The Incomplete Script

Reflections on burnout, disillusionment, and questioning the stories we were told

A publication of first-person essays naming what work feels like — without hero framing. These are lived reflections, not advice.

Empty office conference table with notebook, papers, and laptop in a subdued modern workplace

What It Feels Like Being Supportive but Still Uncomfortable





I wanted my support to be obvious — but the discomfort still showed up in ways I didn’t expect.

I remember the first time I said, “That makes sense,” during a conversation about gender identity at work. On the surface, it sounded simple, like an ally’s response should. But inside, something felt off — not because I disagreed, but because I wasn’t sure what I meant by “makes sense” in that context.

Before that moment, I believed being supportive was straightforward: use the right words, respect preferences, acknowledge identity. But after that exchange, I realized support and comfortable speech don’t always come together the way you imagine they will.

There was no conflict in the room. No raised voices. No correction. Just a gentle conversation where I intended to validate, and yet I felt my own body tighten slightly, as though caution had found its way into an interaction meant to be affirming.

I walked away thinking I had done the right thing — but the internal discomfort lingered. It didn’t feel wrong. It felt unfamiliar.

When intention and feeling don’t match

I’ve always believed in treating people with respect and dignity. I genuinely want to honor others’ identities and preferences. So when pronouns and gender identities became part of workplace language, my initial instinct was supportive. I paid attention. I adjusted. I practiced using terms that aligned with people’s preferences.

But somewhere along the way, I began noticing a gap between intention and experience. My intention was supportive. My internal experience was uneasy in moments that once would have felt natural.

This wasn’t resistance. It wasn’t disagreement. It was a misalignment between how I hoped to feel and how I actually felt when language became weighted with expectation.

That misalignment made me uncomfortable — not because I was unsupportive, but because I didn’t know how to reconcile the difference between external alignment and internal ease.

Before support felt complicated

There was a time when showing support was simple. If someone shared a detail about themselves, I listened, acknowledged, and moved on. The social language around respect wasn’t absent — it just didn’t occupy the foreground of conversation.

When gender identity became more openly discussed, I wanted to be part of that support. I introduced my pronouns in meetings, updated my signature, and used the correct forms in speech and writing. It felt like the right thing to do.

But even after I took those steps, something in me still felt off in conversations that touched on identity. I noticed myself adjusting my language more often than necessary, pausing where I hadn’t before, wondering whether my phrasing was as respectful as it could’ve been.

That internal hesitation didn’t show on the outside, but it reshaped how I experienced support in conversation.

Support doesn’t always feel easy — sometimes it feels like learning a language while already trying to speak it.

How discomfort shows up quietly

Discomfort didn’t announce itself. It showed up as a pause while drafting a message. It showed up as a brief hesitation before responding in a meeting. It showed up as an internal question: “Is this phrasing good enough?”
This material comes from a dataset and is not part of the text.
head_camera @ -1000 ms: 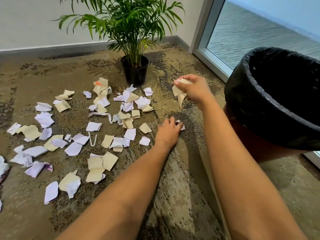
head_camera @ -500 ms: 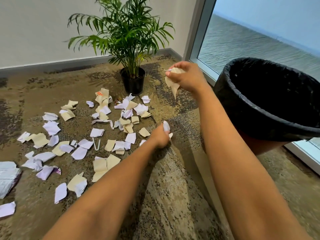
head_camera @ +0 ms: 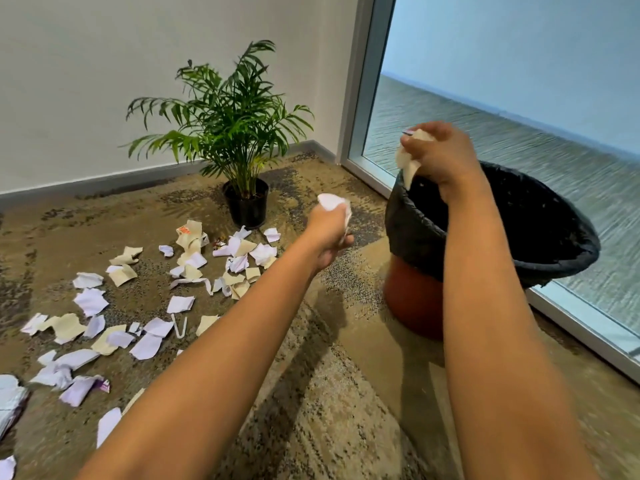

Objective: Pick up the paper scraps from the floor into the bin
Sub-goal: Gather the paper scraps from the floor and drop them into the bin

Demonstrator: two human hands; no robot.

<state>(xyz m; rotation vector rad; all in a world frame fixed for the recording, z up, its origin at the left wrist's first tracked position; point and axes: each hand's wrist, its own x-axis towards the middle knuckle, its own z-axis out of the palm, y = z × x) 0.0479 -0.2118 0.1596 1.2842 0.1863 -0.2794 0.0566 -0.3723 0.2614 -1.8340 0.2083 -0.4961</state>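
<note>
Over the near rim of the bin [head_camera: 429, 233], at right of centre, the right hand [head_camera: 441, 157] was closed on a wad of cream paper [head_camera: 408, 164] whose tail hung just inside the liner. At centre frame the left hand [head_camera: 329, 230] was fisted around white scraps [head_camera: 330, 201], short of the bin and well above the carpet [head_camera: 329, 393]. Many paper scraps [head_camera: 149, 306] lay strewn across the left of the frame, near the potted plant [head_camera: 228, 133]. How much either fist held was hard to tell. Such paper looked light, limp and crushable, probably best pinched by an edge or raked together into a bunch.
</note>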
I found myself listening closely to others’ speech patterns, trying to mirror the language that seemed smooth and effortless. Observing others helped, but it didn’t eliminate my own internal tension. It just made me more aware of it.

This wasn’t about fear of judgment from others. There were no glaring reactions or corrections directed at me. The discomfort was entirely internal — a sense that my words, while respectful, still didn’t flow with the ease I wanted them to.

It was as if support had its own form that I was still trying to learn, and each attempt felt like a draft rather than a finished sentence.

The invisible calculus beneath support

Once pronoun awareness became part of everyday language at work, I noticed myself silently editing my thoughts before speaking them. I considered whether I had enough information, whether I was using a phrase that felt current, whether I sounded respectful enough.

This internal calculus wasn’t visible externally, but it changed how engaged I felt. I spoke supportively, but I spoke carefully. And that care, while well-intentioned, made each interaction feel like a negotiation rather than a natural exchange.

I realized later that part of the discomfort came from treating language as a performance instead of communication. When support becomes a set of standards to meet rather than a feeling to express, words lose some of their spontaneity.

That shift made it harder to recognize when my speech was actually aligned with my intention.

After the discomfort settles into habit

With time, the pauses became shorter. I learned the pronouns of my coworkers. I adapted my speech without thinking as hard about every sentence. Externally, it looked like I had aligned naturally with the culture.

But the internal discomfort didn’t vanish entirely. It became quieter, like a whisper at the edge of awareness rather than the foreground of every interaction. I still notice it in moments when language feels especially weighted, especially careful, especially deliberate.

I don’t talk about this with coworkers, because it feels like an internal experience rather than a collective observation. But it remains — a reminder that support can coexist with unease, and that aligning with values doesn’t always make communication feel easy.

What I hoped would feel natural took effort, and that effort left its own trace.

Sometimes support feels uncomfortable — not because it’s wrong, but because it demands a fluency I’m still learning.